Task to complete:
The records should be restated exactly from their first line through the line with "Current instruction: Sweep" in it.

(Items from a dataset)

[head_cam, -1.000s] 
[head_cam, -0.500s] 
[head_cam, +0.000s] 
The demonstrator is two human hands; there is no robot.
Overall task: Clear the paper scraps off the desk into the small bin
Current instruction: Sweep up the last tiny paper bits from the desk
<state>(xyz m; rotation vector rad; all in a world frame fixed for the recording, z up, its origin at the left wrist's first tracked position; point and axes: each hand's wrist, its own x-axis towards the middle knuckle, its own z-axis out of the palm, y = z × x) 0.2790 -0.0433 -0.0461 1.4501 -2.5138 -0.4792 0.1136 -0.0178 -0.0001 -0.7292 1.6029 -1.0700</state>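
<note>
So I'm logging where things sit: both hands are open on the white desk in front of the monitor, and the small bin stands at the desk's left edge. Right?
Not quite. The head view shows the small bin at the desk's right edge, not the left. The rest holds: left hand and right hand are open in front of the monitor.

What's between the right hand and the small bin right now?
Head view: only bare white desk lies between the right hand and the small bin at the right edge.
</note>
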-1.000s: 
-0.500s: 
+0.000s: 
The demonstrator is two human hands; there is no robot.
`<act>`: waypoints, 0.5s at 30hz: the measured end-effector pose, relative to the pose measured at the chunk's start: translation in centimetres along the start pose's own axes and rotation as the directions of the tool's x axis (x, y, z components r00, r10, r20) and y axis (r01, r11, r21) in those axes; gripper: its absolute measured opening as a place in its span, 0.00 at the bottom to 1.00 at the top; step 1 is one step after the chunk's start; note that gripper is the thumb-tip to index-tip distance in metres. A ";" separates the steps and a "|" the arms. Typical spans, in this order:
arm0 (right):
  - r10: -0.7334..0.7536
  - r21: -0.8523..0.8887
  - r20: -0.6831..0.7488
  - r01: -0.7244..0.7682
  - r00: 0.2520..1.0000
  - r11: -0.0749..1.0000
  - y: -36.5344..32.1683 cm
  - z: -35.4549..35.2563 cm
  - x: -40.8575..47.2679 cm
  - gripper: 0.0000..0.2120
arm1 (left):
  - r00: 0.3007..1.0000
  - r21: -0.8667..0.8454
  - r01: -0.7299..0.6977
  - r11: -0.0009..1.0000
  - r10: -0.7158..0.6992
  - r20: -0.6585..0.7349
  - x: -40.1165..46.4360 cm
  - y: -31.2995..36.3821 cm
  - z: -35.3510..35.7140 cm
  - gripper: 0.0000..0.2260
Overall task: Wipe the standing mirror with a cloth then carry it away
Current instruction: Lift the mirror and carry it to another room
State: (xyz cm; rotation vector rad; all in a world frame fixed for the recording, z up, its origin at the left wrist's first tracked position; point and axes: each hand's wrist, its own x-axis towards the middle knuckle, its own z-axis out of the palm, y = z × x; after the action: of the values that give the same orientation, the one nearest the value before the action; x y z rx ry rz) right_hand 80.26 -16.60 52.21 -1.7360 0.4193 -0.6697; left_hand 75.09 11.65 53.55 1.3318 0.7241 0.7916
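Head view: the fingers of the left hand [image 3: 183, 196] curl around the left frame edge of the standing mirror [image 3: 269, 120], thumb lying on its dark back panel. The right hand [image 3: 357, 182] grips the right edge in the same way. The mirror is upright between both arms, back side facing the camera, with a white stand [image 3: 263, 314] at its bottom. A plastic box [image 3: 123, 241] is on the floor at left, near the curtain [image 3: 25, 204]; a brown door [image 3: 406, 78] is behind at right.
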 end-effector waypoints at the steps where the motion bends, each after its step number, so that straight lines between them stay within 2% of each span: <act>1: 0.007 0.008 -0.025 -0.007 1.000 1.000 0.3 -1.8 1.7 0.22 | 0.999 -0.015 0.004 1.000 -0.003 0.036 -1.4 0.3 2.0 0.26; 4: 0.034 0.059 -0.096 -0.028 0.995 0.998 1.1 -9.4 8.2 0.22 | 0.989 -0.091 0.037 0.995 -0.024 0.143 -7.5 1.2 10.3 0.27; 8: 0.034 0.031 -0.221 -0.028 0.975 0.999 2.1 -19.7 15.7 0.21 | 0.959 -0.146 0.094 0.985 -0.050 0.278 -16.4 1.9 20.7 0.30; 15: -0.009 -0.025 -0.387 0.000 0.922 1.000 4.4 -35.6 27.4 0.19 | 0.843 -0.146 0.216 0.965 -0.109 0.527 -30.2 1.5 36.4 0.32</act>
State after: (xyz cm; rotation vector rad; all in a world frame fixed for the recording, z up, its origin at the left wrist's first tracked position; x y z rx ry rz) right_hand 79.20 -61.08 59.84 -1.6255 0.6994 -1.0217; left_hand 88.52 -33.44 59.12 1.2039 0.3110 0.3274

Result below:
[head_cam, -1.000s] 
[head_cam, -0.500s] 
[head_cam, +0.000s] 
The demonstrator is two human hands; there is no robot.
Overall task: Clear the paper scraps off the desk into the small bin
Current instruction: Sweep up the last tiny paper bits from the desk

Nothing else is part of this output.